Until then, use a spreadsheet or do the math manually before every trade. The calculation takes 30 seconds. The discipline of doing it every time is more valuable than any other workflow change.
Common mistakes
- "I'll size up on this trade because I'm sure." Confidence is not calibrated. Sizing up on confident trades produces larger losses on the trades where the confidence was misplaced — which, statistically, you cannot identify in advance.
- "I'm trading small enough that I don't need to calculate." Then trade slightly larger and calculate.
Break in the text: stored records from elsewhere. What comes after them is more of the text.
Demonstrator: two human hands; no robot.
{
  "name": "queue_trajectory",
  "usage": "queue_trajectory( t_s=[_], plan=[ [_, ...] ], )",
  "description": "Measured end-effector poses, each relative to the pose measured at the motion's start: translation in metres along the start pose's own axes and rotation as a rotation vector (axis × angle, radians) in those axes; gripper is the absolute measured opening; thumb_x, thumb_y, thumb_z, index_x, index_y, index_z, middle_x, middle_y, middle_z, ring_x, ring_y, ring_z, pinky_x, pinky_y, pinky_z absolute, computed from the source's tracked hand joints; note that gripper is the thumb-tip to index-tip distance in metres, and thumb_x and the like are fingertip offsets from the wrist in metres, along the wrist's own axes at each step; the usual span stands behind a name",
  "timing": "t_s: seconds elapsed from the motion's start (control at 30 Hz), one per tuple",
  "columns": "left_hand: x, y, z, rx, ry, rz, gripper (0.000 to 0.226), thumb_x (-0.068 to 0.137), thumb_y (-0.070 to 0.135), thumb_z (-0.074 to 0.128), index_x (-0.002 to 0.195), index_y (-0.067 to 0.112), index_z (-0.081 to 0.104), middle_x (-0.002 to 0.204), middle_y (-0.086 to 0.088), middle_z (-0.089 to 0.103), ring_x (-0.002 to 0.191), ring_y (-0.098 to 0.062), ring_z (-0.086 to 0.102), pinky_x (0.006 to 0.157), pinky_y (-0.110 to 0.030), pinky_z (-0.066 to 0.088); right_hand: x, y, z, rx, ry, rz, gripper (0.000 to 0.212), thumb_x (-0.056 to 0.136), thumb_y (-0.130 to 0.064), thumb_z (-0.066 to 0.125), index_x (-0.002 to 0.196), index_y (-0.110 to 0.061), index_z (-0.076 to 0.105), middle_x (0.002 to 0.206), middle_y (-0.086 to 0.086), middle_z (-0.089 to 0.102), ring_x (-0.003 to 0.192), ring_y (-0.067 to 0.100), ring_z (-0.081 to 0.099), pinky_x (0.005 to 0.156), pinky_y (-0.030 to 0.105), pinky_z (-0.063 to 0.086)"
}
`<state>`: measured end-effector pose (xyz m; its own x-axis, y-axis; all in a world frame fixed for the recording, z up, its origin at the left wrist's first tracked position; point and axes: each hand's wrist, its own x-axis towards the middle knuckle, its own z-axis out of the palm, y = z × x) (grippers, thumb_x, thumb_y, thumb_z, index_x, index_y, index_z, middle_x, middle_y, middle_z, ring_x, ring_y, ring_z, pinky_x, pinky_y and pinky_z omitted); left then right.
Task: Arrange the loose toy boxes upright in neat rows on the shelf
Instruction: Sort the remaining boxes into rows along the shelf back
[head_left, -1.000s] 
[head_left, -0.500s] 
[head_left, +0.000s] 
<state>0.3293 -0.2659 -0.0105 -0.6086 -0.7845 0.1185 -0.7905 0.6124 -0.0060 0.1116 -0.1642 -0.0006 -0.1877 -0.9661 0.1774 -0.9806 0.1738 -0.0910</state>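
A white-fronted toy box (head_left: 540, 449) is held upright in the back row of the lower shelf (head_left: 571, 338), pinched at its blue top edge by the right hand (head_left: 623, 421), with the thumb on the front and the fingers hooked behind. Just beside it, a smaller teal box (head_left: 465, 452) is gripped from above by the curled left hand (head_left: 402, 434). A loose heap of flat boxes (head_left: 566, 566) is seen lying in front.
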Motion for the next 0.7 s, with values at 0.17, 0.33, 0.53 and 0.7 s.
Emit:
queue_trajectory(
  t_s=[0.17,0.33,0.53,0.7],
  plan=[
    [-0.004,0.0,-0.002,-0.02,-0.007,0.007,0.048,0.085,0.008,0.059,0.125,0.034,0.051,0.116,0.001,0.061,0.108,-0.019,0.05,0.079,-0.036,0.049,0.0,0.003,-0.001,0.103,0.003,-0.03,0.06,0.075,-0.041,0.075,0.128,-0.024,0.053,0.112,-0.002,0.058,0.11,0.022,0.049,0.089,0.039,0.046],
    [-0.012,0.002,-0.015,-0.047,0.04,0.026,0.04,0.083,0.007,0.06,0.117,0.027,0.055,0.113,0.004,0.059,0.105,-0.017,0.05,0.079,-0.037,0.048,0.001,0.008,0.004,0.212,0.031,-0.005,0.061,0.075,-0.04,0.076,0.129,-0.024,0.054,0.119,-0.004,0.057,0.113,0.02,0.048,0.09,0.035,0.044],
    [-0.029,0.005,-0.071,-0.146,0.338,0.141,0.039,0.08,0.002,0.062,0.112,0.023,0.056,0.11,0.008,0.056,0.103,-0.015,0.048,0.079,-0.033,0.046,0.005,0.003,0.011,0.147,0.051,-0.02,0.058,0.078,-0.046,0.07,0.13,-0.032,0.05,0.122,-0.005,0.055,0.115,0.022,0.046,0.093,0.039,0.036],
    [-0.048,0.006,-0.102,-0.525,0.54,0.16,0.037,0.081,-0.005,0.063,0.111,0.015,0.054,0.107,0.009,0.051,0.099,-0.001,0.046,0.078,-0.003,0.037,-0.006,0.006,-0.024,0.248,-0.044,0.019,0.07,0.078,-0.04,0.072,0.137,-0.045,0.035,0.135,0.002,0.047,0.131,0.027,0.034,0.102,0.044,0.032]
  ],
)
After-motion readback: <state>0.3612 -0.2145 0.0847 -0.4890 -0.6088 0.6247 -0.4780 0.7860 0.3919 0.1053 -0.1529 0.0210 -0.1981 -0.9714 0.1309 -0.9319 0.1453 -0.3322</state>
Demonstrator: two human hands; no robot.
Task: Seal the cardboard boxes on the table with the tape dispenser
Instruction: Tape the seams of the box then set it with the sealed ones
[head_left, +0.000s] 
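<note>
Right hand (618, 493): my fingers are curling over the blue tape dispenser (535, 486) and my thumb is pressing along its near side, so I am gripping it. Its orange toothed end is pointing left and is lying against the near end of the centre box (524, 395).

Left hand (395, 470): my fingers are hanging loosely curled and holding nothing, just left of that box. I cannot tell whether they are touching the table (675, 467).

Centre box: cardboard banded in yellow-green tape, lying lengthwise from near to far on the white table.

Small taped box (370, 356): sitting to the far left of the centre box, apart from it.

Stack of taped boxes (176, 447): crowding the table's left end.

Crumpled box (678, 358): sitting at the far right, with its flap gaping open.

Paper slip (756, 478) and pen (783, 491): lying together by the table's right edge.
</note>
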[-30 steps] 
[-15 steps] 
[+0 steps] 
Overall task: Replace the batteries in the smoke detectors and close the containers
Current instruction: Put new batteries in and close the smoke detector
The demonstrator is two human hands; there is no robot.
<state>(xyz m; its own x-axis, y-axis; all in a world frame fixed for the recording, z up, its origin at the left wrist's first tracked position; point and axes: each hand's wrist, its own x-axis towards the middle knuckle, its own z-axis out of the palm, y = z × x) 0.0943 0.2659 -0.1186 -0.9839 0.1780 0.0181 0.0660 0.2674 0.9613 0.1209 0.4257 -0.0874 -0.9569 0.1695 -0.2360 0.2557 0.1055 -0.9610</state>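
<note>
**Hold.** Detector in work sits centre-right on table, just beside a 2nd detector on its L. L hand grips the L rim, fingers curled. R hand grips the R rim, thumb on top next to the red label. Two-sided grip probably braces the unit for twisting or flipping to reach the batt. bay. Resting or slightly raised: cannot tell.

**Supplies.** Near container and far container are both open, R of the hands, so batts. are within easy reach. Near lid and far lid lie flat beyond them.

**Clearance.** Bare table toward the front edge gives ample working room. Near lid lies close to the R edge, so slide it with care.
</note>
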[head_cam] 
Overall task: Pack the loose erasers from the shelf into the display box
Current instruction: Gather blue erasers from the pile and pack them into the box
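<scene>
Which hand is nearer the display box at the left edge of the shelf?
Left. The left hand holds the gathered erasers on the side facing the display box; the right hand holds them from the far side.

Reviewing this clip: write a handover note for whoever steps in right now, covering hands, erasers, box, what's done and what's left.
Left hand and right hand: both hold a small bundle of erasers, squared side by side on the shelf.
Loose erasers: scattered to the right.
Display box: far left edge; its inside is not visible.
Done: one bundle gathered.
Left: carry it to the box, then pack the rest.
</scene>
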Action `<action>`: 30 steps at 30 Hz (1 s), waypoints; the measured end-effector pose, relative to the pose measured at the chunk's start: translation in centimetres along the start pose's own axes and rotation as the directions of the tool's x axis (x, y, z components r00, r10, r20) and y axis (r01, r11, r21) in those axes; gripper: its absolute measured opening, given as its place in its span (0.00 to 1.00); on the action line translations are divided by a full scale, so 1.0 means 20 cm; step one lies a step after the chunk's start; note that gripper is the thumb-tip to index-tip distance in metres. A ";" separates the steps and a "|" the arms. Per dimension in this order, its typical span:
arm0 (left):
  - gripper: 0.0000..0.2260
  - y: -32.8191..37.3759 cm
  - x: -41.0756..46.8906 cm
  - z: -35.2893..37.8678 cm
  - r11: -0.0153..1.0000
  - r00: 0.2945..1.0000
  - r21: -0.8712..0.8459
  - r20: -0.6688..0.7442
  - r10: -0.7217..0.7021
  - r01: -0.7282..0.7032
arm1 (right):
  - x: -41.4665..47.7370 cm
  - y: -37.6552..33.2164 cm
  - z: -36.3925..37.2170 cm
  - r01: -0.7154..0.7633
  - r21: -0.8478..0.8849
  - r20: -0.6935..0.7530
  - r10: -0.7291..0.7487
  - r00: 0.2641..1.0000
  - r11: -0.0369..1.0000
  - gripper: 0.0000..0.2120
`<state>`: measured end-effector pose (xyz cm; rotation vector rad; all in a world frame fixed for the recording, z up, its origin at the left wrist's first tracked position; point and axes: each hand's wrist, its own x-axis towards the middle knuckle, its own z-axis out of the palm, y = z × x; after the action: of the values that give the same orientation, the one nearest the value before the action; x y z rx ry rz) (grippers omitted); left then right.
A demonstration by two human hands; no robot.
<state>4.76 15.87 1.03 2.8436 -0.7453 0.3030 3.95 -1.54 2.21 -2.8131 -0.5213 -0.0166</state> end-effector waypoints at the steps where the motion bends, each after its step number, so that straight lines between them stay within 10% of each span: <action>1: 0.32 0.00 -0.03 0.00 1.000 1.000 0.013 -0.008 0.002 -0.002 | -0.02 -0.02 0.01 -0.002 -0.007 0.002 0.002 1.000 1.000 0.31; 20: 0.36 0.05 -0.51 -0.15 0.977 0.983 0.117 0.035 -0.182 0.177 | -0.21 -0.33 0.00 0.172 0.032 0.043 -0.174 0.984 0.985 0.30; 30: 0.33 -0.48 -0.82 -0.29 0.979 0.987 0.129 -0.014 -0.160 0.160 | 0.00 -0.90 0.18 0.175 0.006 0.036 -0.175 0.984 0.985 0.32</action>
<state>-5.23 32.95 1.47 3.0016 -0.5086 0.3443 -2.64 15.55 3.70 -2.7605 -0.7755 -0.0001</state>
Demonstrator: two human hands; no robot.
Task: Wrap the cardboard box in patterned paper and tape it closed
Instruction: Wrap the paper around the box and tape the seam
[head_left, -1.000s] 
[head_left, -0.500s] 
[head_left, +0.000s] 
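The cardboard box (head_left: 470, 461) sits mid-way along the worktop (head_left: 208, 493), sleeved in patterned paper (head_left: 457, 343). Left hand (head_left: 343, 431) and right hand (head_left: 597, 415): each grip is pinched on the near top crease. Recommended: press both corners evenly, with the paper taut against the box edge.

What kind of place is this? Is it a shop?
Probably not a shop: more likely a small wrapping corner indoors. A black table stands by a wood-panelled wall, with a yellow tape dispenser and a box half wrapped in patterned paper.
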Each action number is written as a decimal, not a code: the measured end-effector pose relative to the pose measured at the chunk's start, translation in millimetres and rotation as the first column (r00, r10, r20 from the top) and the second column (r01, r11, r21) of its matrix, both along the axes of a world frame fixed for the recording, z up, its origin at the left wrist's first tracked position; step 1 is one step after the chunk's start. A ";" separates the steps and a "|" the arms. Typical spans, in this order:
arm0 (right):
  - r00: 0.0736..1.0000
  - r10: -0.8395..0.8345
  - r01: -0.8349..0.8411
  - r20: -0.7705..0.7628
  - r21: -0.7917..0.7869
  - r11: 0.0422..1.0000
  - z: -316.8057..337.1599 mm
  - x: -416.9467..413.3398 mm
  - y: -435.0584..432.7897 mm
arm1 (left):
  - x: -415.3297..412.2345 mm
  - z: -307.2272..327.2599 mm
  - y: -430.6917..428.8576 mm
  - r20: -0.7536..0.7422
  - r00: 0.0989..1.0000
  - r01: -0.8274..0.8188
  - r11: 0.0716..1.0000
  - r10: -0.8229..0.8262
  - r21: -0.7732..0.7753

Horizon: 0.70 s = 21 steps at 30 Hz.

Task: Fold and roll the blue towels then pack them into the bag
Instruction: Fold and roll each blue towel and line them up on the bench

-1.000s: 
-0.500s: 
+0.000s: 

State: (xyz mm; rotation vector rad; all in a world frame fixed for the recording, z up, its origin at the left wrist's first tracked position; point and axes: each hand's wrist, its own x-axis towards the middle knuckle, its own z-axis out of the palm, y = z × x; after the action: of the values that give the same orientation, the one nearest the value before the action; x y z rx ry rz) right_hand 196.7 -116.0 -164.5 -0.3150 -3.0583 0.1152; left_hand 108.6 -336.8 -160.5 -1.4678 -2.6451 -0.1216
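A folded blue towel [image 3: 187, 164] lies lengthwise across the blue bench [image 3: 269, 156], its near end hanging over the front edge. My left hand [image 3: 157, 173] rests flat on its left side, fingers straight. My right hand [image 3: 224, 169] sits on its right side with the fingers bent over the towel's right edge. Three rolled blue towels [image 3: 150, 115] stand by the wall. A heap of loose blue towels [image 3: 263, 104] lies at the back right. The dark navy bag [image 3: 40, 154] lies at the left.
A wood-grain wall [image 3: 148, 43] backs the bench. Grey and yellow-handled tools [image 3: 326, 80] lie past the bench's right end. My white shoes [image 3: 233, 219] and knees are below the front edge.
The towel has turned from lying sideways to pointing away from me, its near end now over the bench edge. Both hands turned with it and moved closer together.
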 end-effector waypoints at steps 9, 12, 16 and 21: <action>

Skipping the math means your risk per trade drifts; you end up with 3% on some trades and 0.3% on others, with no consistency.
- "I'll add to losers because the trade thesis is still intact." Sometimes correct, often catastrophic. Adding to losers doubles your effective risk on a trade that has not yet validated. Save the doubling-down for explicit "scaling in" plans set up before entry.
- "I'll risk 5% on this one because it's a generational setup." Generational setups happen every quarter according to traders' own assessments. The math of compounding losses does not care about your story.
Key takeaway
Position size is the only edge that doesn't decay. Set risk per trade at 0.5-2% and respect it. Calculate position size from account size, risk percentage, and stop distance — every trade, without exception.
Further reading:
- Van Tharp, Trade Your Way to Financial Freedom — the cleanest practitioner-oriented treatment of position sizing.
- Edward Thorp, A Man for All Markets — the original Kelly criterion application to trading, written by the practitioner who actually used it.
- Ralph Vince, The Mathematics of Money Management — denser, more technical, useful for the formal mathematics.
- Sandy Jadeja's writings on stop placement and sizing in the context of gold and FX trading specifically.